Questo cambio di prospettiva riduce lo stress e migliora qualità del servizio. Il tempo ha valore e va programmato, pianificato e verificato mediante strumenti come il timesheet, che registra come allochiamo le nostre ore.
Valorizzare tempo e competenza
Molti clienti non rispettano i tempi del professionista perché non ne comprendono il valore. È essenziale far capire che dietro ogni consulenza c’è un lavoro complesso che richiede tempo, attenzione e competenza costruita in anni.
Un commercialista di Milano mi raccontava di avere iniziato a spiegare ai clienti “impazienti” i passaggi necessari per completare le pratiche, con stima dei tempi. Questo semplice esercizio di trasparenza ha ridotto pressioni indebite e migliorato la collaborazione.
La gestione del cliente “tutto e subito”, dunque, è una sfida per tutti i professionisti moderni. Non si tratta di una battaglia contro il cliente, ma di costruire una relazione equilibrata che rispetti necessità di entrambe le parti. Il futuro richiede nuova cultura del lavoro e mentalità. Tutto ciò passa da organizzazione efficiente, approccio manageriale interno ed imprenditoriale esterno, dove tecnologia, processi definiti e comunicazione chiara diventano elementi chiave.

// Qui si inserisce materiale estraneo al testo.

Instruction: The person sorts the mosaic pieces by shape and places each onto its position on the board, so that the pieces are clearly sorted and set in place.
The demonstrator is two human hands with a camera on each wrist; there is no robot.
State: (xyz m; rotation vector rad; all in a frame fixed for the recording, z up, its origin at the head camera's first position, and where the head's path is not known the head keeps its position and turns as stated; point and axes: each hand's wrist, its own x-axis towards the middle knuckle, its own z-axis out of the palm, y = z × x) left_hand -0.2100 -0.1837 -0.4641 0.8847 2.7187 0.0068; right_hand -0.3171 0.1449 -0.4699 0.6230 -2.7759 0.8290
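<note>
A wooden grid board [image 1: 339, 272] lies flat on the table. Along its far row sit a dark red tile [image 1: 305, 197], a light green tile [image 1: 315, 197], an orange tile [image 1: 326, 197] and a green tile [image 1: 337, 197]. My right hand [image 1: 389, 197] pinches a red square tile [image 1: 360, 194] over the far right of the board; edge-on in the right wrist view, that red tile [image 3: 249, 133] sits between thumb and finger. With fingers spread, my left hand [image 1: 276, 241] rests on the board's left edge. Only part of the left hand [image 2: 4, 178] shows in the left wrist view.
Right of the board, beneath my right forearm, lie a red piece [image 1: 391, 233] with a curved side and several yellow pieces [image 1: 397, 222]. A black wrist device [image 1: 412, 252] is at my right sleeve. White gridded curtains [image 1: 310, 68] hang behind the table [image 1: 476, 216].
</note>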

Ricordiamoci che siamo professionisti, non macchine automatiche. La nostra disponibilità ha valore proprio perché limitata e qualificata. Il tempo è risorsa preziosa: stabilire come allocarlo è decisione importante che prendiamo ogni giorno, per noi, i nostri collaboratori e clienti. Infine, coltivate la vostra autostima e prendete in mano eventuali paure che il cliente vi potrebbe lasciare per un altro professionista: se gli basterà così poco per cambiare, allora era un cliente che era meglio perdere che tenere.